→ **Exercise prompt**: All of the data below should be written out exactly.

→ **Provided material**:
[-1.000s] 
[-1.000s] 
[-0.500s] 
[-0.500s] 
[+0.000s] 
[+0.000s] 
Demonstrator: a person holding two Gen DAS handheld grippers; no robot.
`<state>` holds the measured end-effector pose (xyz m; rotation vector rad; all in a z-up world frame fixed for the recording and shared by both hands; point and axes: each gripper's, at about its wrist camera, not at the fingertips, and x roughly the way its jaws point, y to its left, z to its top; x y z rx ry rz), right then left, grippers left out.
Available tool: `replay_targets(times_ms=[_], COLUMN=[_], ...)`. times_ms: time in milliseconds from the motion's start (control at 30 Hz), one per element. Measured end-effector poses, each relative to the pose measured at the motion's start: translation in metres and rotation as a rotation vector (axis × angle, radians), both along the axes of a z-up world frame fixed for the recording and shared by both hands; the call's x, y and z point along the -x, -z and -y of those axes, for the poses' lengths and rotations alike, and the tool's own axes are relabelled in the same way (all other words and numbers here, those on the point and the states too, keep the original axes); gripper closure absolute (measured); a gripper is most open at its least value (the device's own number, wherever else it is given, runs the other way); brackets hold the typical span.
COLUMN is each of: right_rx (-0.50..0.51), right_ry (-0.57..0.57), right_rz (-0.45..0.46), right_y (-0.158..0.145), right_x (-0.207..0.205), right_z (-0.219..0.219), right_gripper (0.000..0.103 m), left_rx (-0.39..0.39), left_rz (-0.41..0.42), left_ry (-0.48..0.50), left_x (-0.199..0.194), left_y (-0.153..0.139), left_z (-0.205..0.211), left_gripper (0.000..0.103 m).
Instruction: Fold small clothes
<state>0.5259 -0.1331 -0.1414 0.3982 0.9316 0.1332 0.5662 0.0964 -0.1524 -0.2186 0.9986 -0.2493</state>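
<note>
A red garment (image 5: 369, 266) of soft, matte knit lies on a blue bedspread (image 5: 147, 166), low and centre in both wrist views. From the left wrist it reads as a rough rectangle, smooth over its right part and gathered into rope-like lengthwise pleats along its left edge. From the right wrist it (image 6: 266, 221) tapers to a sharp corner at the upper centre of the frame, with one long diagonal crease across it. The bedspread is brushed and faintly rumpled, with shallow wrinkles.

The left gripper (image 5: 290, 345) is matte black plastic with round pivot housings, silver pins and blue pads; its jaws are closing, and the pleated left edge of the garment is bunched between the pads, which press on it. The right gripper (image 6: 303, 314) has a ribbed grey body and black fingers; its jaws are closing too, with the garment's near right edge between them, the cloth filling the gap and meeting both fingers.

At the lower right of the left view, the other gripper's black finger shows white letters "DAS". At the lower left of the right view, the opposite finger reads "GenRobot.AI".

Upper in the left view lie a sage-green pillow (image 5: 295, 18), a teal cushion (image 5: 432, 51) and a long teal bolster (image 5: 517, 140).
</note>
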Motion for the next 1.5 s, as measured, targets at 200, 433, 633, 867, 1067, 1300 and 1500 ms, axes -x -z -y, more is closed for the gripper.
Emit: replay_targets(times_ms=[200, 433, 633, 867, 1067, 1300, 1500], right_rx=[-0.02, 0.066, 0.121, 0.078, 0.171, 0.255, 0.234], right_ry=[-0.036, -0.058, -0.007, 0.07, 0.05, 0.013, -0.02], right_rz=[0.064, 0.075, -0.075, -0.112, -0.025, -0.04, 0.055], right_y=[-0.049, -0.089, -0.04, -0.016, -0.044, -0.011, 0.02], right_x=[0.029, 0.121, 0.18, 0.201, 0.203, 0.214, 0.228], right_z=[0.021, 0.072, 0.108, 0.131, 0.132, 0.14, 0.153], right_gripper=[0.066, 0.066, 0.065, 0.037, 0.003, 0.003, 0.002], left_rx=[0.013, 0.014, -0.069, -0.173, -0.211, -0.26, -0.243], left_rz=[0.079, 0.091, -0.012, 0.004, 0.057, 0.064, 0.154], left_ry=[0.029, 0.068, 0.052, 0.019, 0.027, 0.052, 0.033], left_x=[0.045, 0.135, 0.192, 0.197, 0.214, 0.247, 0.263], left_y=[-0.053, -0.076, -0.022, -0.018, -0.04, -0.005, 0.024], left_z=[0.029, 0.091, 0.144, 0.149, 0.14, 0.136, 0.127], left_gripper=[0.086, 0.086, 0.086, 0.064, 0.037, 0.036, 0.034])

→ **Solution to this task**:
[-1.000s] 
[-1.000s] 
[-0.500s] 
[-0.500s] 
[+0.000s] 
[+0.000s] 
Demonstrator: a person holding two Gen DAS handheld grippers; no robot.
`<state>` holds the measured end-effector pose (xyz m; rotation vector rad; all in a z-up world frame fixed for the recording and shared by both hands; point and axes: each gripper's, at about its wrist camera, not at the fingertips, and x roughly the way its jaws point, y to its left, z to its top; x y z rx ry rz), right then left, grippers left out.
Available tool: `replay_targets(times_ms=[_], COLUMN=[_], ...)`. times_ms: time in milliseconds from the motion's start (control at 30 Hz), one per element. Measured end-effector poses, each relative to the pose measured at the motion's start: translation in metres and rotation as a rotation vector (axis × angle, radians), both along the axes of a z-up world frame fixed for the recording and shared by both hands; the call's x, y and z point along the -x, -z and -y of those axes, for the poses' lengths and rotations alike, and the tool's own axes are relabelled in the same way (all other words and numbers here, those on the point and the states too, keep the original axes); gripper closure absolute (measured); a gripper is most open at its least value (the device's own number, wherever else it is given, runs the other way); brackets hold the typical span.
COLUMN is each of: right_rx (-0.50..0.51), right_ry (-0.57..0.57), right_rz (-0.45..0.46), right_y (-0.158..0.145), right_x (-0.207..0.205), right_z (-0.219..0.219), right_gripper (0.000..0.103 m), left_rx (-0.39..0.39), left_rz (-0.41..0.42), left_ry (-0.48..0.50), left_x (-0.199..0.194), left_y (-0.153..0.139), left_z (-0.205..0.211), left_gripper (0.000..0.103 m).
Instruction: Fold small clothes
<state>0.5259 -0.1331 -0.1414 0.3982 0.9316 0.1332 0.5662 0.0964 -0.1524 -0.2186 0.9986 -0.2493</state>
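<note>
A red garment (image 5: 369, 266) of soft, matte knit lies on a blue bedspread (image 5: 147, 166), low and centre in both wrist views. From the left wrist it reads as a rough rectangle, smooth over its right part and gathered into rope-like lengthwise pleats along its left edge. From the right wrist it (image 6: 266, 221) tapers to a sharp corner at the upper centre of the frame, with one long diagonal crease across it. The bedspread is brushed and faintly rumpled, with shallow wrinkles.

The left gripper (image 5: 290, 345) is matte black plastic with round pivot housings, silver pins and blue pads; its jaws are closing, and the pleated left edge of the garment is bunched between the pads, which press on it. The right gripper (image 6: 303, 314) has a ribbed grey body and black fingers; its jaws are closing too, with the garment's near right edge between them, the cloth filling the gap and meeting both fingers.

At the lower right of the left view, the other gripper's black finger shows white letters "DAS". At the lower left of the right view, the opposite finger reads "GenRobot.AI".

Upper in the left view lie a sage-green pillow (image 5: 295, 18), a teal cushion (image 5: 432, 51) and a long teal bolster (image 5: 517, 140).
</note>
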Motion for the next 1.5 s, as measured, targets at 200, 433, 633, 867, 1067, 1300 and 1500 ms, axes -x -z -y, more is closed for the gripper.
Emit: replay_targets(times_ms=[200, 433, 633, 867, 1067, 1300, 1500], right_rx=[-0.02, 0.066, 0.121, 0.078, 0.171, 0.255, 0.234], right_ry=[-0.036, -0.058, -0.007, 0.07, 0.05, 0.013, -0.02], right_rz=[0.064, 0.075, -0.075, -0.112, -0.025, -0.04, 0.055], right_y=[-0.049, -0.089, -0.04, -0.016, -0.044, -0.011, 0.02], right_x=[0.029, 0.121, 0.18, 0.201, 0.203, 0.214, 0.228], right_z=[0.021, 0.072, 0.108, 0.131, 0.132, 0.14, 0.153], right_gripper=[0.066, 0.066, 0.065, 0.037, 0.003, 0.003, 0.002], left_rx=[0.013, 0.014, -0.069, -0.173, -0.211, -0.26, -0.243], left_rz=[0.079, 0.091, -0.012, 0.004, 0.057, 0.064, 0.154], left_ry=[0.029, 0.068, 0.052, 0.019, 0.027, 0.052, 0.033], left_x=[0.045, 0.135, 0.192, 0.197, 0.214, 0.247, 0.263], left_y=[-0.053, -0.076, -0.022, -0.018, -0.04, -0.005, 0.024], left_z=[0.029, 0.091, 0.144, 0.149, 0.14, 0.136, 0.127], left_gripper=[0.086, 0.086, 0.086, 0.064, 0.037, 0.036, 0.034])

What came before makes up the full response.